Modern data architectures utilize real-time data capture, transformation, movement, and loading solutions to build data lakes, analytical warehouses, and big data repositories. It enables the analysis of data from various sources without impacting the operations that use them. To achieve this, establishing a continuous, scalable, elastic, and robust data flow is essential. The most prevalent method for that is through the CDC (Change Data Capture) technique. CDC monitors for small data set production, automatically captures this data, and delivers it to one or more recipients, including analytical data repositories. The major benefit is the elimination of the D+1 delay in analysis, as data is detected at the source as soon as it is produced, and later is replicated to the destination.
This article will demonstrate the two most common data sources for CDC scenarios, both as a source and a destination. For the data source (origin), we will explore the CDC in SQL databases and CSV files. For the data destination, we will use a columnar database (a typical high-performance analytical database scenario) and a Kafka topic (a standard approach for streaming data to the cloud and/or to multiple real-time data consumers).
Overview
This article will provide a sample for the following interoperability scenario:
- The SQLCDCAdapter will utilize the SQLInboundAdapter to listen for new records in the SQL Database and extract them with the help of a JDBC connection and the SQL language.

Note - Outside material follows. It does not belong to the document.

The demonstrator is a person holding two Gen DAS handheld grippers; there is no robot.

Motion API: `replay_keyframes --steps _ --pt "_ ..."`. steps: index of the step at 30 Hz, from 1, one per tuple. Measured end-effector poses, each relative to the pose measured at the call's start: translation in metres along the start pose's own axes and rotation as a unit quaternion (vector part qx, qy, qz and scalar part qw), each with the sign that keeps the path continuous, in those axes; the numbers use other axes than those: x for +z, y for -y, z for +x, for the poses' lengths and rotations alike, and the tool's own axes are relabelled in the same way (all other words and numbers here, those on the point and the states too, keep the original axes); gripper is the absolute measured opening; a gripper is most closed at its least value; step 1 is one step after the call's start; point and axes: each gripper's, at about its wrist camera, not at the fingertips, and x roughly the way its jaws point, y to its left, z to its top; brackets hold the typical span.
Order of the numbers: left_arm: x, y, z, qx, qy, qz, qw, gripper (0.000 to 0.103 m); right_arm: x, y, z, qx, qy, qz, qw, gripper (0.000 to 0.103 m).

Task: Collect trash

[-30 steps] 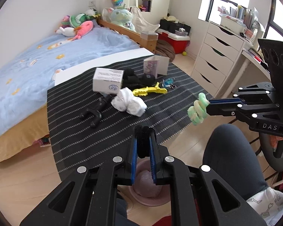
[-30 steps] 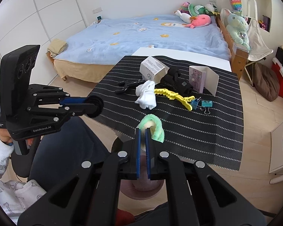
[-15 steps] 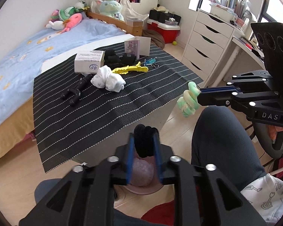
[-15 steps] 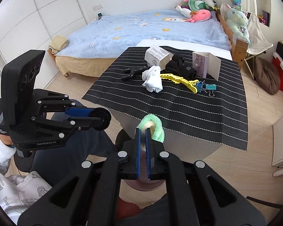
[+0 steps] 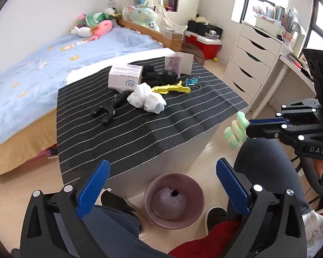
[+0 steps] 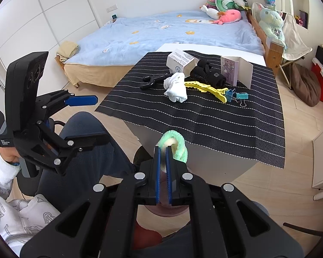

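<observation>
My left gripper [image 5: 161, 178] is open and empty, above a mauve bin [image 5: 174, 201] on the floor in front of the table. A pale bag and a small black thing [image 5: 174, 192] lie in the bin. My right gripper [image 6: 163, 150] is shut on a green and cream fuzzy ring [image 6: 174, 144]; it also shows in the left wrist view [image 5: 235, 133], held over the floor right of the table corner. A crumpled white tissue [image 5: 146, 99] lies on the striped black mat [image 5: 118, 133].
On the mat are a white box [image 5: 125, 78], a black handle tool [image 5: 109, 107], a yellow clip [image 5: 172, 88], black cloth items [image 5: 159, 76], a folded card [image 5: 179, 63] and blue binder clips [image 6: 236, 96]. Bed at left, white drawers at right, my legs below.
My left gripper has opened and let go of the black thing, which now lies in the bin. The right gripper has stayed shut on the fuzzy ring.
</observation>
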Motion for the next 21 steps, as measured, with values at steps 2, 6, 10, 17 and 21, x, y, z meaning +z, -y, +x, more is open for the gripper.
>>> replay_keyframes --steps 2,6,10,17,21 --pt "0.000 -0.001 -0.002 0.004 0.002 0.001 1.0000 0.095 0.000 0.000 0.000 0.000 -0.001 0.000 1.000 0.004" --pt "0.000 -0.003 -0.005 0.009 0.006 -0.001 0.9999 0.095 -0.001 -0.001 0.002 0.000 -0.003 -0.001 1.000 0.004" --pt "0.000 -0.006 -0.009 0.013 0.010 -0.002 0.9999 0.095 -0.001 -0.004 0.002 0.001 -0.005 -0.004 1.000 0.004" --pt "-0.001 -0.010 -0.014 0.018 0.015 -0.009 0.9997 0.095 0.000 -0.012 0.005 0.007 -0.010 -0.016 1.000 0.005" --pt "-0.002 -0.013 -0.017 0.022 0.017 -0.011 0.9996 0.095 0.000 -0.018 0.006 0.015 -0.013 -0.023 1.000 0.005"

- The SQLCDCAdapter will encapsulate the captured data within a message and dispatch it to the CDCProcess (a Business Process using BPL notation).
- The CDC Process receives the SQL data as a message and employs the SQL Operation to persist the data into IRIS and the Kafka Operation to transmit the captured data to a Kafka topic.
- The SQLOperation will persist the message data into an InterSystems IRIS Persistent Class modeled as columnar storage. Columnar storage is an option that offers superior query performance for analytical data.
- The Kafka Operation will transform the message to JSON and send it to a Kafka Topic, where a cloud data lake or any other subscriber can consume it.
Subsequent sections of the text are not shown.